Sara nods. “Are you?”
He starts pacing, rubbing his hand over his face. “Do you think this is real? Everything, what they’re saying?”
“I don’t know,” Sara admits. “I don’t see why they’d lie. And even if they are, how would we test it? I don’t think it’s a good idea to risk it.”
“Yeah.” Nathan stops and stands at the window, arms folded tightly across his chest, staring out at the quickly emptying street.
“Hey,” says Sara, and holds out her arms to him. He lets her pull him into a hug. “At least we’re here together,” she says, resting her head on his familiar shoulder.
“Yeah,” says Nathan softly. He doesn’t relax.
When the sheriff comes back in, he locks the door, then starts drawing the shades on the windows. “Leave one open?” Sara asks suddenly. “I want to see.”
Boyd looks at her for a moment, gauging her, then nods.
All three of them gather at the window and watch as night falls. For several long minutes, nothing happens. Everything goes quiet. Lights switch on inside the buildings they can see.
Then there are people outside, walking calmly down the street, looking up at the houses around them. They just look like ordinary people--a woman in a plaid shawl and a headband, a man in a milkman’s uniform--but the sight of them sends a shiver down Sara’s spine. It’s something about the way they move, the way they look at their surroundings. She feels like a mouse watching a circling hawk.
“Christ,” Nathan murmurs next to her. “That’s them?”
“Yup.” Boyd is staring fixedly out at the people in the street, his brows drawn together.
The woman with the headband turns her head and looks right at the three of them. She makes eye contact with Sara and smiles, lifting her hand to wave. “Welcome to town!” she calls, audible even through the glass. “You two look like you’re going to love it here.”

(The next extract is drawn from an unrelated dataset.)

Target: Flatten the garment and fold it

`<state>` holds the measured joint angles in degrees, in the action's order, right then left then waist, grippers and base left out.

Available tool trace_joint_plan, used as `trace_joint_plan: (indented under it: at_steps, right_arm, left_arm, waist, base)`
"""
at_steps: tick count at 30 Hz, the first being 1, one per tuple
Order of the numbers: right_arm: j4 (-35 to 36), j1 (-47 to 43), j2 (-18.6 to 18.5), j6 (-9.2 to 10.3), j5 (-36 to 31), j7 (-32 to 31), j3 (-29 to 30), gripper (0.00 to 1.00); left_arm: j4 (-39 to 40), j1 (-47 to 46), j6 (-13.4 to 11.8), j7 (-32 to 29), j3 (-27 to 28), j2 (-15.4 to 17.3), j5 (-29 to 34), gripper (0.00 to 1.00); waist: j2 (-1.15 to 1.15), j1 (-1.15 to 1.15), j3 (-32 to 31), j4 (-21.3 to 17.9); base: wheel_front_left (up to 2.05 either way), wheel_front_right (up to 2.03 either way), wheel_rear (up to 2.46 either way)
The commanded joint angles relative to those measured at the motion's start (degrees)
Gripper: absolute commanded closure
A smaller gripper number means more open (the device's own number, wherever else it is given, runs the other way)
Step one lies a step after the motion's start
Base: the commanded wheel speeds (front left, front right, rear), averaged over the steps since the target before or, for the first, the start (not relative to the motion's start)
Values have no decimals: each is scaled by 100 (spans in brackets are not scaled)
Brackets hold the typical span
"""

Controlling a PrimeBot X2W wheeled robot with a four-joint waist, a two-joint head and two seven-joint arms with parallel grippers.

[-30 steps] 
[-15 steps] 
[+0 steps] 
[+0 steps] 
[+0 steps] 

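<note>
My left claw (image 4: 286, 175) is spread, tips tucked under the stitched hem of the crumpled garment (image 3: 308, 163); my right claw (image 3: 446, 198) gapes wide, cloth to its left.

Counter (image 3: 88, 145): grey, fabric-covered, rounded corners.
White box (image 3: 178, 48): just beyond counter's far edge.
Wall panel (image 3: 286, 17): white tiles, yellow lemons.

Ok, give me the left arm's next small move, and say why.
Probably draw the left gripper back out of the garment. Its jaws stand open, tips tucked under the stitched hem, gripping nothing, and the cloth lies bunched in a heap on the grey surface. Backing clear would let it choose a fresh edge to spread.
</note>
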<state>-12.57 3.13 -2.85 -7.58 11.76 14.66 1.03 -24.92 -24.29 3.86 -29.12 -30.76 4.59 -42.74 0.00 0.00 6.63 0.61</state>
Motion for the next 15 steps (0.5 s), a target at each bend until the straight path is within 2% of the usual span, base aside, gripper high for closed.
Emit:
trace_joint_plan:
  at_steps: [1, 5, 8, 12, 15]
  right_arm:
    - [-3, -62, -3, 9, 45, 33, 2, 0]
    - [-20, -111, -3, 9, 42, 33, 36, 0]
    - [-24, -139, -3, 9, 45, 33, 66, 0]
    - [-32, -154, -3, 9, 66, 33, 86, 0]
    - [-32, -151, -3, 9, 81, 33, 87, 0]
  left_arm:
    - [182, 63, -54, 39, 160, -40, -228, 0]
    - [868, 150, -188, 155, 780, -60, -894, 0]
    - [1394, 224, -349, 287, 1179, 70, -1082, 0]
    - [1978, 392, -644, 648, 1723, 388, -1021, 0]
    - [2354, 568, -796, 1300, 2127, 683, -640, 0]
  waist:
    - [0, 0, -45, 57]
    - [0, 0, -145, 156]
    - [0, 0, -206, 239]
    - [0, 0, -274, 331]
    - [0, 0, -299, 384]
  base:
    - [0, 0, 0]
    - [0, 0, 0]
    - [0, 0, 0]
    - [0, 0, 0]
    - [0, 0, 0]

Sara grips the windowsill so tight it starts to hurt.
“Let’s shut the blind,” says Nathan, his voice low and strained, and Boyd reaches up and pulls the blinds down.
As he does so, Sara hears a whisper that sounds like it’s coming from right behind her ear. It’s too quiet to make out the words, but she whips her head around, looking for the source.
“Sara?” Nathan asks. “You okay?”
“Did you hear that?”
“Hear what?” asks Boyd.
The whisper comes again, low and insistent, like the buzzing of a fly. Boyd is looking at Sara through narrowed eyes.
Sara drops her gaze. “Never mind. It’s nothing.”